Le président américain Donald Trump a annoncé, ce week-end, la suspension des frappes américaines prévues contre l'Iran, à la demande de Téhéran et de plusieurs pays de la région, à condition qu'un accord soit rapidement conclu. Dans un message publié sur son réseau Truth Social, le locataire de la Maison-Blanche a précisé qu'Israël se joignait à lui dans cet engagement. « Sur la base de cette demande, j'ai accepté d'annuler l'attaque, sous réserve de pouvoir conclure rapidement un accord », a-t-il écrit.

Cette décision marque un net revirement après les menaces proférées vendredi par le président américain. Lors d'un Conseil des ministres, il avait prévenu qu'il était prêt à frapper la République islamique « très fort », évoquant des niveaux de « terreur militaire, de force et de puissance jamais vus depuis la Seconde Guerre mondiale ». « Malgré cela, nous venons d'être priés par l'Iran, et par d'autres pays du Moyen-Orient, de suspendre toute attaque », a-t-il expliqué.

Après des semaines de frappes réciproques, les négociations sont donc de nouveau à l'ordre du jour, au terme d'un week-end marqué par le chaud et le froid. Peu avant l'annonce, Washington avait appelé ses ressortissants à « envisager de quitter » le Moyen-Orient en raison d'une possible escalade du conflit régional. Selon des médias américains, dont CBS News, les États-Unis et Israël préparaient des frappes conjointes visant notamment les raffineries de pétrole et les centrales électriques iraniennes parmi les cibles possibles.

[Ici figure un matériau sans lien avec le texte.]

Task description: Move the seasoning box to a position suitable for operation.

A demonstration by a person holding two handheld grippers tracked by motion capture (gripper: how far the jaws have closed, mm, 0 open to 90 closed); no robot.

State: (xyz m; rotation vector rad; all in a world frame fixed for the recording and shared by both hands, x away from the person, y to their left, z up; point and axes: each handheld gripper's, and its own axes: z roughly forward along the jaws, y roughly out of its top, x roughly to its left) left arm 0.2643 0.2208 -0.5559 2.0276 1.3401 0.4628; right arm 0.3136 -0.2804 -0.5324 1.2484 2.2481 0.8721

La guerre au Moyen-Orient a été déclenchée le 28 février par des frappes conjointes des États-Unis et d'Israël contre l'Iran, qui a riposté par des attaques de missiles et de drones dans la région. Malgré un protocole d'accord signé à la mi-juin pour ouvrir la voie à des pourparlers de paix, de nouvelles frappes réciproques ont eu lieu début et fin juillet. La perspective d'un accord reste désormais suspendue aux conditions strictes posées par le président américain: l'ouverture « complète et totale » du détroit d'Ormuz, voie de passage stratégique pour le transport maritime des hydrocarbures, ainsi qu'une fin de la menace nucléaire iranienne.

La décision de Donald Trump fait suite, selon Axios, à un appel du prince héritier saoudien Mohammed Ben Salmane, qui a exprimé ses inquiétudes concernant les projets de frappes américaines. Une source au fait de l'entretien a indiqué que le prince héritier avait « exhorté Trump à désamorcer la situation et à s'abstenir de lancer les frappes ». L'intervention de Riyad illustre les inquiétudes régionales suscitées par une nouvelle escalade du conflit.

De son côté, le secrétaire d'État américain Marco Rubio a jugé, dans un entretien à Fox News publié avant l'annonce présidentielle, que les capacités militaires de l'Iran avaient été amoindries et que les responsables iraniens étaient « disposés, et dans certains cas impatients », à conclure un accord sur la dénucléarisation. La suspension des frappes demeure toutefois strictement conditionnelle: si aucun accord n'est rapidement trouvé, le président américain laisse entendre qu'il pourrait revenir à l'option militaire. Les prochains jours seront décisifs pour savoir si cette trêve conditionnelle débouche sur un accord ou sur une reprise des hostilités.